You can also use it to check surrounding rooms with: "bright exit <exit name>" or compare the illumination of several items with "bright <object> against <object(s)>".

Sight modifiers

Brightness is subjective: performing Dark Sight causes the command to show rooms as being brighter than normal.

Wearing a bronze helm doesn't change the apparent brightness, but it does make you more light sensitive. While wearing it, you become effectively blind somewhere in the "very brightly lit" range instead of the "too brightly lit to see clearly" range.

Wearing dwarfish goggles prevents you from being blinded when you would otherwise be unable to see because it is too bright.

Having a higher adventuring.perception allows you to see in darker areas.research

Ambient light

Mudlib-unconf.gif This section contains formulae or data from the distribution mudlib. This information may be several years out of date, so needs to be verified as correct. You can help by performing research to validate it.
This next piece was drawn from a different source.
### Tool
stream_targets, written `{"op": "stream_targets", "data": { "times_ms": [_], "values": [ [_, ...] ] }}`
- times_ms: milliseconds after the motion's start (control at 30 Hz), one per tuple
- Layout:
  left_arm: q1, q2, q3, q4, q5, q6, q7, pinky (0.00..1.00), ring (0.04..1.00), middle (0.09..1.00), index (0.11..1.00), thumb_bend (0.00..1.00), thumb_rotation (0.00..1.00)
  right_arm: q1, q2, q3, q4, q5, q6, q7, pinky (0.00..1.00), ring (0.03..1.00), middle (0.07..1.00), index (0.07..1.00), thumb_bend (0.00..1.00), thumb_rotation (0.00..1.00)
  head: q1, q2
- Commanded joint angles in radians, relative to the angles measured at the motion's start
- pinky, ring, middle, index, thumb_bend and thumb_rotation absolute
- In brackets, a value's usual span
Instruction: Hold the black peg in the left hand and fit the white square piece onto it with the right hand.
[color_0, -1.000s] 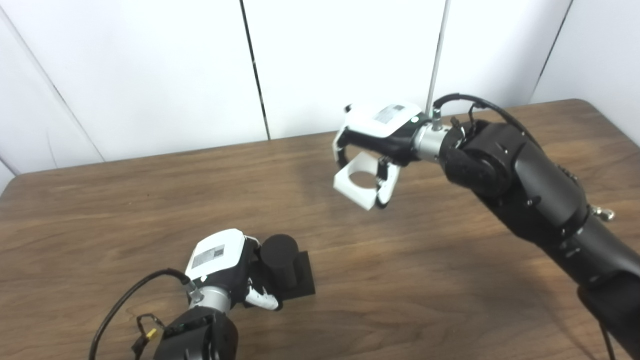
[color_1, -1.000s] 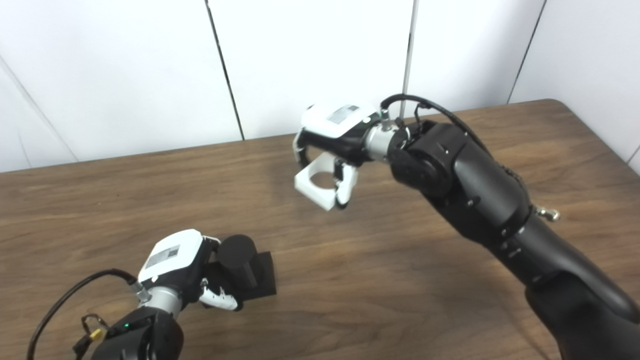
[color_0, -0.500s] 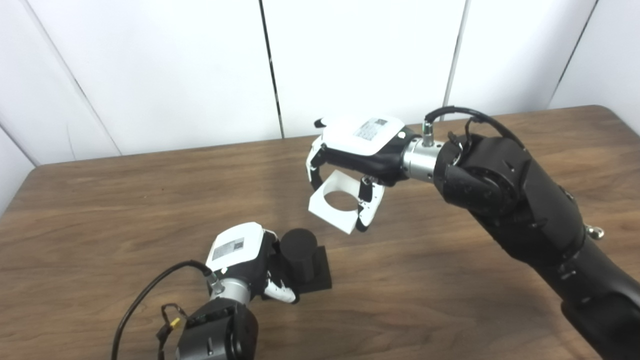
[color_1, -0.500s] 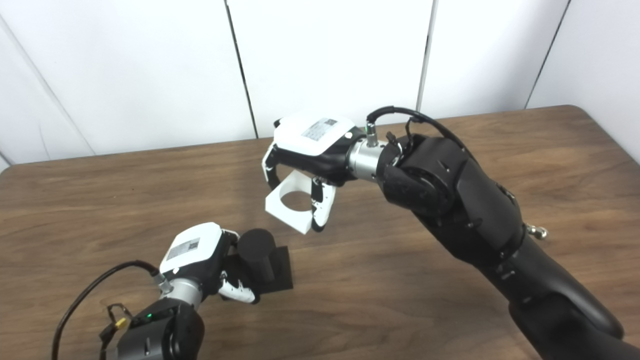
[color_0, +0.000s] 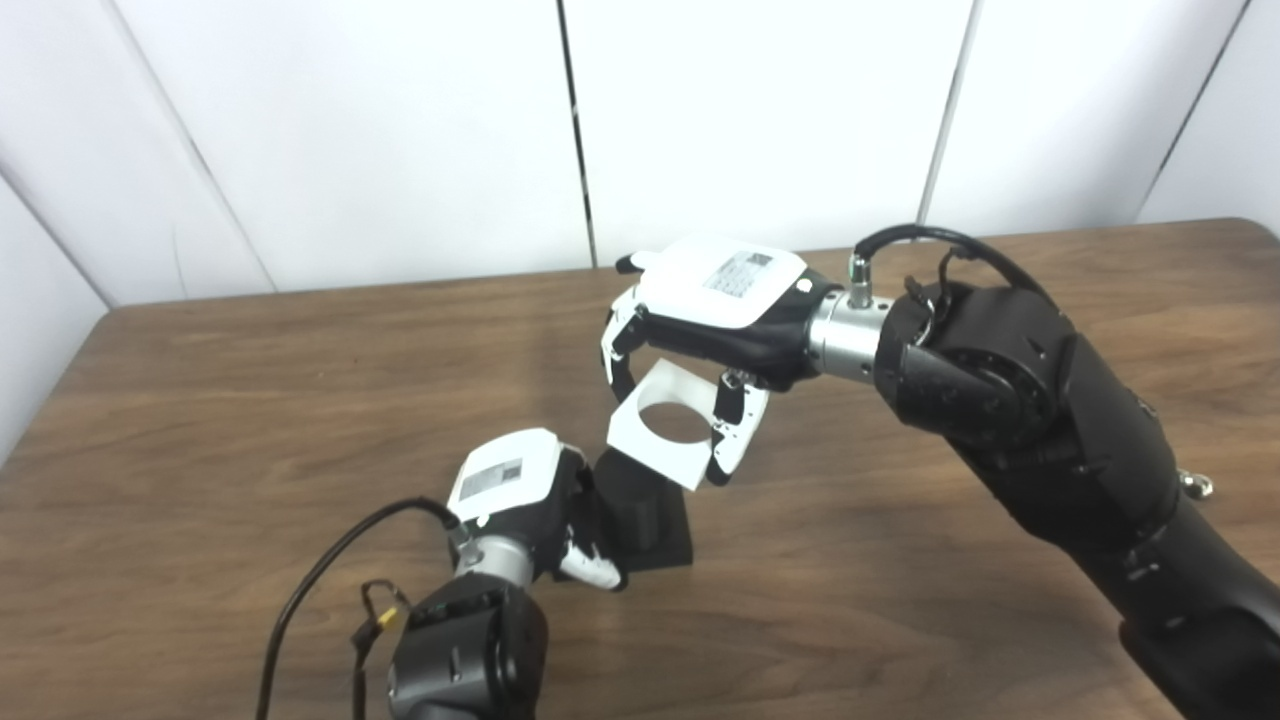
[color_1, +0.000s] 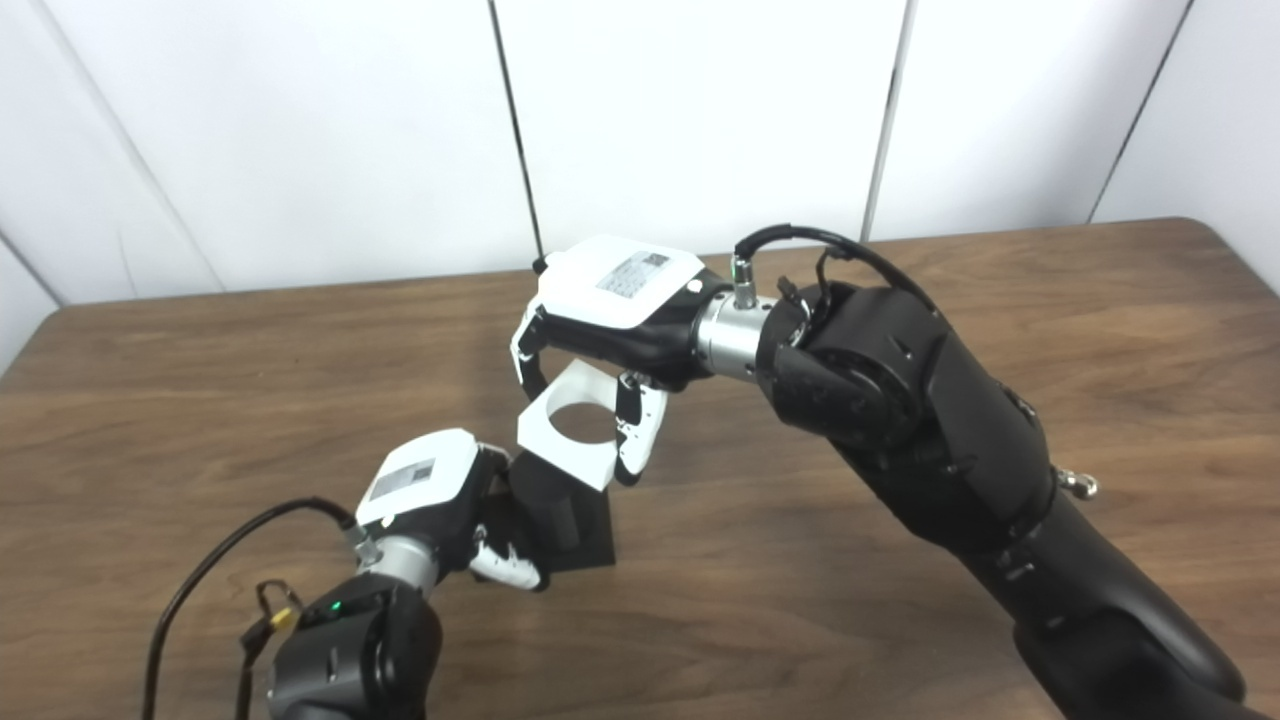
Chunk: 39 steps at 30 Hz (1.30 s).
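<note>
The black peg (color_0: 642, 515), a cylinder on a square black base, rests on the table near the front middle, and my left hand (color_0: 520, 500) is shut on its left side. My right hand (color_0: 715, 335) is shut on the white square piece (color_0: 660, 425), a flat plate with a round hole. The piece hangs tilted just above the peg, and its lower left corner covers the peg's top. In the right eye view the same piece (color_1: 565, 425) sits over the peg (color_1: 560, 515).
The brown wooden table (color_0: 250, 400) stretches wide to the left and right. White wall panels (color_0: 400, 130) stand right behind its far edge. A black cable (color_0: 330, 560) loops from my left wrist.
My right hand has carried the white piece down and left until it overlaps the peg's top. The camera has also shifted, moving the whole scene rightward in the picture. My left hand keeps its hold.
</note>
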Motion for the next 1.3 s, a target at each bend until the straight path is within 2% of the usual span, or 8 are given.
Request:
{"op": "stream_targets", "data": {
  "times_ms": [0, 333, 633, 867, 1267],
  "values": [
    [0.015, -0.019, -0.015, 0.046, 0.006, 0.001, -0.019, 0.83, 0.892, 0.838, 0.484, 0.52, 0.05, -0.016, 0.004, -0.005, -0.027, 0.004, -0.025, -0.015, 1.0, 0.85, 0.748, 0.481, 0.53, 0.14, 0.01, 0.0],
    [0.015, -0.035, -0.023, 0.054, 0.021, -0.004, -0.013, 0.81, 0.871, 0.82, 0.483, 0.52, 0.05, 0.048, 0.024, 0.016, 0.009, -0.004, -0.079, -0.043, 1.0, 0.851, 0.752, 0.481, 0.53, 0.14, 0.039, 0.006],
    [0.022, -0.05, -0.025, 0.049, 0.018, 0.006, -0.003, 0.82, 0.879, 0.826, 0.484, 0.52, 0.05, 0.113, 0.044, 0.053, 0.071, -0.053, -0.14, -0.113, 1.0, 0.872, 0.761, 0.482, 0.52, 0.13, 0.042, 0.006],
    [0.021, -0.049, -0.032, 0.054, 0.03, 0.006, -0.006, 0.8, 0.863, 0.819, 0.484, 0.52, 0.05, 0.111, 0.048, 0.061, 0.097, -0.064, -0.153, -0.143, 1.0, 0.882, 0.768, 0.482, 0.53, 0.13, 0.045, -0.001],
    [0.034, -0.053, -0.045, 0.054, 0.031, 0.015, 0.012, 0.81, 0.864, 0.816, 0.484, 0.52, 0.05, 0.095, 0.068, 0.072, 0.14, -0.083, -0.156, -0.148, 1.0, 0.881, 0.772, 0.482, 0.53, 0.13, 0.044, -0.005]
  ]
}}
Information from the mudlib shows that the suggested light levels are the following:

Description Light level
Magically darkened room < 0
Absolutely dark room 0
Standard dark room 5
Dimly lit room 20
Mine shaft with candles 30
Partially lit room 50
Well lit room 60
Shaded forest 60
Brightly lit room 80
Direct Sunlight 100
Explosion or flash 200+

The different races are supposed to have the following light ranges, but this is not implemented in the mudlib.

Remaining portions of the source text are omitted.